The ‘July effect’ is the theory that more medical and surgical errors, and, consequently, greater levels of morbidity and mortality occur during July, the month during which fourth year medical students become interns and residents advance to higher levels of training where they face greater challenges and more responsibility.
There is debate as to whether the July effect exists in neurosurgery and, if so, to what extent. Some studies have found that it may apply to specific disorders or groups of patients, and others that it doesn’t appear to exist at all. To obtain a more comprehensive answer, researchers from Columbia University, New York University, and the University of Pittsburgh decided to test whether the July effect exists in adult patients treated by neurosurgeons. The findings are published in the article ‘Assessment of the ‘July Effect’: outcomes after early resident transition in adult neurosurgery,’ by Bryan A. Lieber, MD, and colleagues, published today online, ahead of print, in the Journal of Neurosurgery.
The authors examined data from neurosurgical cases, managed between 2006 and 2012, in which information on resident participation was included. These included 16,343 cases managed in academic medical centers, where residents were part of the surgical team, and 20,792 cases managed at community-based hospitals, where no residents were involved. The data were obtained from one of the largest prospective medical databases — the American College of Surgeons National Surgical Quality Improvement Program (ACS NSQIP) database — which contains data on 30-day morbidity and mortality as well as a wide variety of other postoperative outcomes. The authors focused on adult neurosurgery as a whole as well as on four neurosurgical patient populations: those undergoing spine surgery, cranial surgery, open vascular surgery, and subarachnoid hemorrhage.

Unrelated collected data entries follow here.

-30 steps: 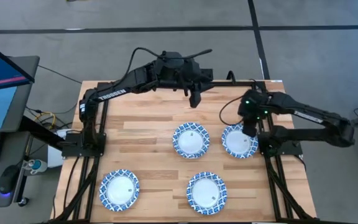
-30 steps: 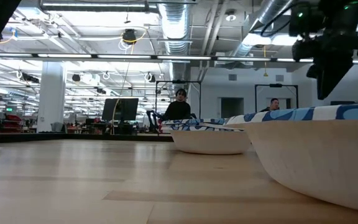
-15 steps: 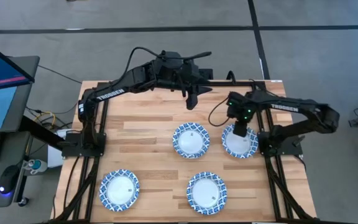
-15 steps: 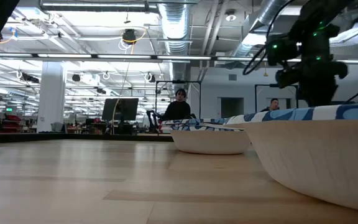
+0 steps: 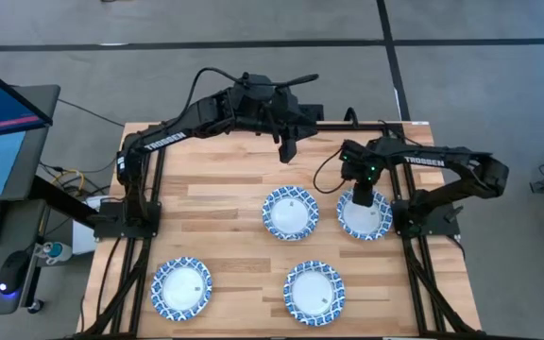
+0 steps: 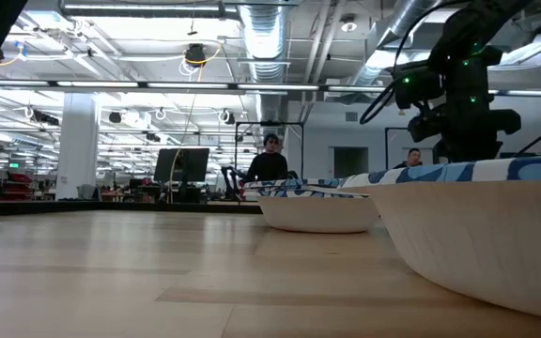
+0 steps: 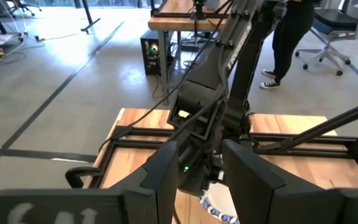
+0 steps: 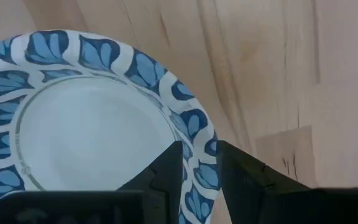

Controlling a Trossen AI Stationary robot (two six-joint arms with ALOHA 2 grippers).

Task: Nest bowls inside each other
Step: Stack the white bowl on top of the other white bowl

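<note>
Bowls near the front edge come first: two small round shallow bowls, white in the middle with blue-and-white patterned rims, sit front-left (image 5: 181,286) and front-centre (image 5: 314,292) on the pale wooden slatted table (image 5: 215,198), well apart. Farther back lie a centre bowl (image 5: 290,212) and a right bowl (image 5: 366,217).

The right gripper (image 8: 199,163) stands over the right bowl's rim (image 8: 194,137), one dark finger either side of it with a narrow gap; the rim is not visibly clamped.

Risk, as a judgement: a grip this close to the edge may tilt or drop the bowl when lifted, or skid it toward the centre bowl.

At the back, the left gripper (image 7: 199,171) hangs in the air, fingers apart and empty.
</note>
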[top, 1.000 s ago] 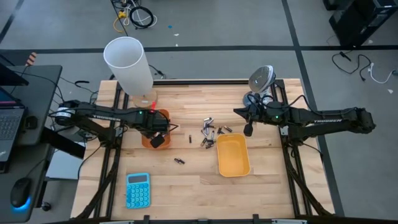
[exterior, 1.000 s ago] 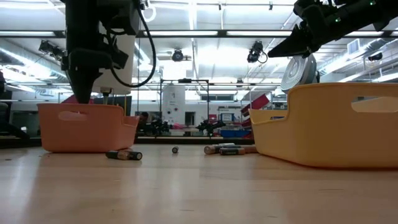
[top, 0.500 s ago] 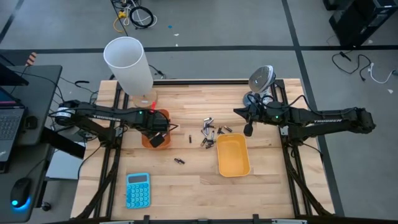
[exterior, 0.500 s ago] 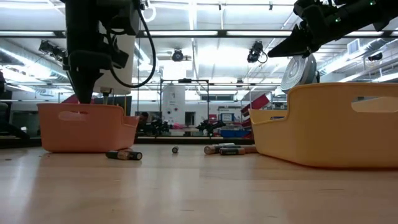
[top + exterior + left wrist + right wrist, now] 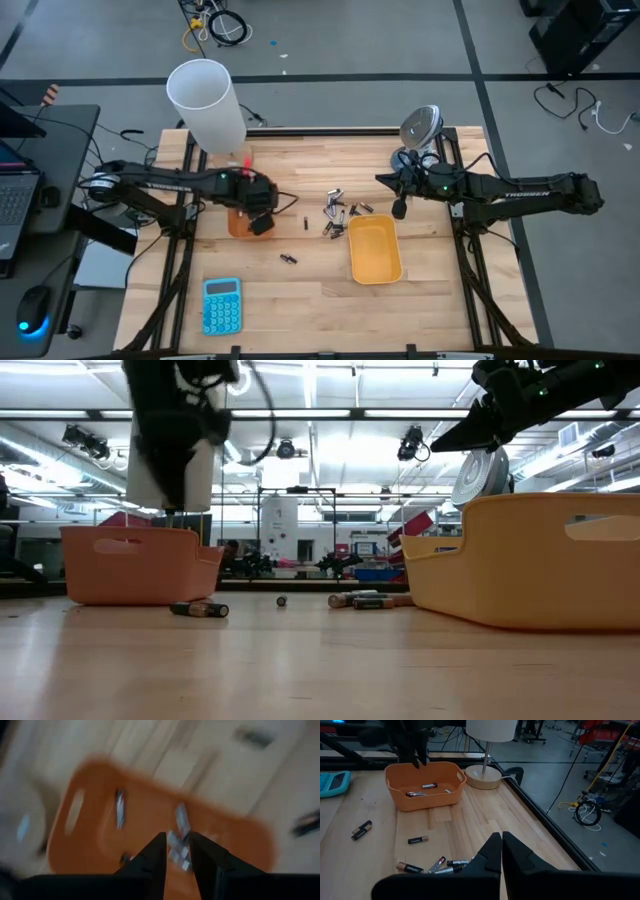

The 12-month academic training year was broken down into four quarters, and data on neurosurgical patients who were treated during the first quarter (Q1: July through September) were compared with data on neurosurgical patients treated during the fourth quarter (Q4: April through June) to assess whether there were significant differences in postoperative complications or deaths between the two time periods. Quarters were used because the ACS NSQIP database does not provide monthly totals. Q1 is the period in which interns and residents begin to take on new challenges and responsibilities; it is during this period that a July effect, if present, would be found. By Q4, interns and residents have spent most of the year dealing with and learning from these challenges and responsibilities, and will soon advance to a higher level of training. Different levels of surgical training were examined: intern (post-graduate year [PGY] 1); junior resident (PGY 2 through 4); senior or chief resident (PGY 5 through 7); and fellow (training that goes beyond residency).
The authors looked at postoperative patient mortality and morbidity (complications) during the 30-day period following surgery. Complications were broken down into medical complications (such as pneumonia, stroke, and deep venous thrombosis) and surgical complications (such as surgical site infections and bleeding that required transfusion); they were also broken down into mild complications (such as superficial wound infections) and severe complications (such as strokes and heart attacks). In addition, the authors examined factors related to efficiency, such as the duration of surgery and length of the entire hospital stay.
In general, the overall results showed no significant differences in neurosurgical patient outcomes in academic medical centers between Q1 and Q4 with respect to mortality, medical complications, or mild complications. The authors report no clear evidence for decreased efficiency during Q1, as compared with Q4.
The authors looked at postoperative mortality and complications among neurosurgical patients treated at community-based hospitals for the same yearly quarters. They found no significant differences in mortality or complications between Q1 and Q4.
When the four neurosurgical patient populations were examined, the authors found no significant differences in mortality or morbidity between Q1 and Q4. When the various levels of neurosurgical training were stratified, the authors found no significant differences between Q1 and Q4 with respect to patient mortality, medical complications, or mild complications. However, they did find an increase in the rate of surgical complications during Q1 for cases involving junior resident participation (8.7% vs. 6.9% in Q4, p = 0.04), which they attribute to a modest (1.58%) increase in transfusions, and an increase in the rate of repeated operations (2.19% vs. 1.73% in Q4, p < 0.001) observed for cases involving senior resident participation. These increases were not large, although they were statistically significant.
Based on their own clinical experiences, the authors note that the July transition period is ‘fraught with clinical challenges.’ Nevertheless, they state that overall their findings show “no clear evidence for an increase in rates of morbidity or mortality during this transition period” (Q1). In fact, they continue, “if there is a July Effect, the effect size is probably too small to detect.” Based on the results of this study, the researchers infer that neurosurgery as a field has been successful in guiding trainees during this critical and challenging period.
“With the emphasis on quality of care in current U.S. healthcare reform, our findings are reassuring,” says the corresponding author, Blake E. S. Taylor, a Columbia University medical student, “as it appears that neurosurgical training programs are providing residents with excellent clinical and surgical education without compromising patient care.”